Arguments for medical marijuana
Half a dozen veterans came to speak in favor of medical marijuana, telling lawmakers about their or their friends’ struggles with PTSD. All of them said the complicated cocktail of drugs they get prescribed for PTSD can have bad complications or in some cases just doesn’t work — but that they’ve found marijuana is a better treatment.
“I have more deceased contacts in my phone due to suicide, than I have lost men in combat, over the last 20 years,” said Chayse Roth, a retired special forces veteran from Wilmington who joined the Marine Corps in 2001. “That’s unacceptable.”
Joshua Biddix, another Marine Corps veteran and former Asheville police officer, said he was prescribed 23 different legal drugs for his PTSD before eventually turning to marijuana, and found it helped him far better.
“I have personally looked down the barrel of my own service weapon, during one of the worst seasons of my life, and almost became one of the 22 veterans a day who commit suicide daily in our country,” Biddix said.
He told the lawmakers running Wednesday’s committee that they might be surprised to hear how many other veterans and cops are also secretly self-medicating.
“I can provide numerous names, ranks and titles of some of the most honorable men that you would know, with my same background, who would report the same to you behind closed doors,” Biddix said, calling them “honorable men who are criminals because we do not have medical marijuana legalized.”

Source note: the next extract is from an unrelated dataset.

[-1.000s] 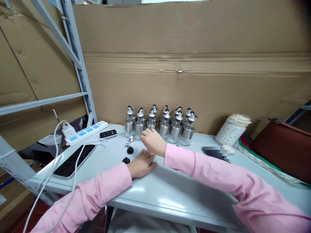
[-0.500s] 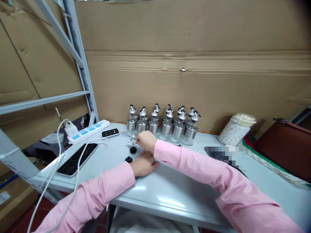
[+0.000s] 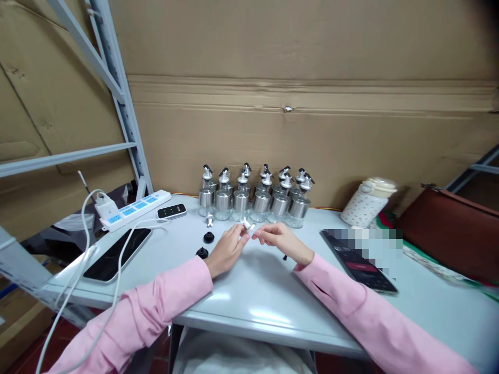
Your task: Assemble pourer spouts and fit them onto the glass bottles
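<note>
My left hand (image 3: 228, 250) is closed, thumb and fingers pinching a small white-and-silver spout piece (image 3: 246, 224) above the table. Close on its right, my right hand (image 3: 286, 243) has its fingertips pressed together at the end of that piece; whatever lies between them is too small to make out. Another small silver spout piece (image 3: 209, 222) stands on the table past my left hand. Two round black stoppers, a farther one (image 3: 209, 237) and a nearer one (image 3: 202, 253), lie beside my left wrist. Under my right hand shows a tiny black part (image 3: 285, 257).
Rows of glass-and-steel dispenser bottles (image 3: 261, 200) with spouts stand behind my hands. Leftward lie a power strip (image 3: 136, 210), a small black device (image 3: 171, 211), a phone (image 3: 117, 255) and white cables. Rightward are another phone (image 3: 356, 262), a dotted flask (image 3: 366, 202) and a brown bag (image 3: 448, 231).
My right hand has drawn back from the spout pieces at the left and no longer crosses over my left hand. A spout piece is now up between both hands.
</note>
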The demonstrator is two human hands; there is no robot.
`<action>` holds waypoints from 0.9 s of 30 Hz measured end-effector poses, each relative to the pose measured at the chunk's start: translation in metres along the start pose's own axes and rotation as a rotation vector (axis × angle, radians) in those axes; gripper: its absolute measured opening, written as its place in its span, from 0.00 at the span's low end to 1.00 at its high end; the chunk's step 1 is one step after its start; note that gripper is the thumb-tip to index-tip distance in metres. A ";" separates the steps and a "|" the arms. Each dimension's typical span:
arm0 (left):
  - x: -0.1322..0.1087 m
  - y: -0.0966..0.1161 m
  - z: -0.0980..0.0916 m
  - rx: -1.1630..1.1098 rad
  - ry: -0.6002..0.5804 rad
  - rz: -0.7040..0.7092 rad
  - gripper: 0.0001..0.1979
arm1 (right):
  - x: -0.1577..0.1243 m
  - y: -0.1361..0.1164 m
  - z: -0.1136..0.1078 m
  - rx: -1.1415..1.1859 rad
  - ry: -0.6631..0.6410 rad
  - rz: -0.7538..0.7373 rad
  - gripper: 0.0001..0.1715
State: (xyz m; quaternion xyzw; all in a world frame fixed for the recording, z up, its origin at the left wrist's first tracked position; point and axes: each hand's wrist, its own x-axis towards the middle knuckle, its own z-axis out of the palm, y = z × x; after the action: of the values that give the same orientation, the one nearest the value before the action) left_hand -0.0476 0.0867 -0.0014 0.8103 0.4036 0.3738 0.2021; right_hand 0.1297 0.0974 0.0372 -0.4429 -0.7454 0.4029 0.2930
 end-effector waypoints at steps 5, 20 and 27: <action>0.001 -0.001 -0.002 -0.004 0.020 0.043 0.11 | 0.000 0.005 0.002 0.010 -0.080 -0.037 0.22; 0.002 -0.002 -0.007 0.302 -0.133 0.129 0.15 | -0.004 0.012 0.003 -0.066 -0.196 -0.043 0.27; 0.002 0.002 -0.010 0.368 -0.164 0.177 0.15 | -0.001 0.018 -0.034 -0.275 -0.209 -0.076 0.23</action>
State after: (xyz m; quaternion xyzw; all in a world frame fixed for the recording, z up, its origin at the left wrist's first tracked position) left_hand -0.0534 0.0870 0.0066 0.8934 0.3745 0.2431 0.0495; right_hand 0.1651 0.1129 0.0390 -0.4063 -0.8360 0.3297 0.1656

Also in support of the bill, Senate Bill 711, was Dr. Julie Manly, a physician who said an average of six people die every day from drug overdoses in North Carolina, nearly all of them from opioid overdoses. States that have legalized medical marijuana have seen large reductions in opioid overdoses, she said, since doctors like her stop prescribing as many painkillers.

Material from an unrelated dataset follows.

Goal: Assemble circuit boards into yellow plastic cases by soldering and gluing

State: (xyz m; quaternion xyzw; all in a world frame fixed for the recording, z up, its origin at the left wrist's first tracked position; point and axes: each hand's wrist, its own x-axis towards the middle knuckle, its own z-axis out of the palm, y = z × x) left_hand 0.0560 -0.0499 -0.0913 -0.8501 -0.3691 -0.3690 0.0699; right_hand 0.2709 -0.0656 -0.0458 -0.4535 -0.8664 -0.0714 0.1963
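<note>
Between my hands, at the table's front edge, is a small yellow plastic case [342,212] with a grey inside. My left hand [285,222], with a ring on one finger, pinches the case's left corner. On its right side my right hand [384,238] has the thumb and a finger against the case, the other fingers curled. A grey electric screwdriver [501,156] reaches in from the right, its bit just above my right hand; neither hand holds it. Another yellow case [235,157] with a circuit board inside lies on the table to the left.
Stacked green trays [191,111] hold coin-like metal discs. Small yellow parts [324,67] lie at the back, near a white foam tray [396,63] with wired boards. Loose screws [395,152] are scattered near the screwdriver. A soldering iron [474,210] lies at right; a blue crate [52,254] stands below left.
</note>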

Arguments against medical marijuana
Opposing the bill Wednesday were two conservative Christian activists. They said they think medical marijuana will eventually lead to fully legal marijuana, and that they also doubt claims about its medical benefits.
“I can only pray that you will see through the haze,” said the Rev. Mark Creech, who leads the pro-temperance Christian Action League.
Jere Royall, the general counsel for the North Carolina Family Policy Council, said the Food and Drug Administration has approved some cannabidiol, or CBD, products but has not approved medical marijuana. He cautioned that supporters are overlooking the potential societal ills of more people using marijuana.
“It has high potential for abuse,” Royall said, later adding: “It causes a myriad of negative physical, psychological and social effects.”
Republican Sen. Chuck Edwards of Hendersonville told Rabon he was trying to keep an open mind but that, “I do have a number of concerns, morally and otherwise.”
Republican supporters, however, said they have spoken at length with opponents and tried to work some of their concerns into the bill.
For example, Democratic Sen. Natasha Marcus of Charlotte asked why chronic pain wouldn’t be an acceptable condition for someone to be prescribed marijuana. Sen. Michael Lee, a Wilmington Republican who co-sponsored the bill with Rabon, said they decided to exclude it because of a conversation Lee had with a man who worried that his son’s drug problems started when he got a maybe-bogus prescription for claiming to have chronic pain.
Lee said he agreed they didn’t want to allow that in North Carolina.
“Chronic pain means different things to different people,” he said.
Democrats also asked for other provisions, like decriminalizing small amounts of marijuana even for non-medical use. Unlike legalization, decriminalization wouldn’t allow pot dispensaries to open up but would allow people caught with weed to just be given a ticket, instead of criminal charges.
Rabon shot that down. They are trying, he said, to walk a middle ground by putting forward a bill that does legalize medical marijuana but in a very narrow way that intentionally does not go as far as any other state has.
“In the 36 or 37 states that now have medical cannabis, this would be the tightest,” Rabon said.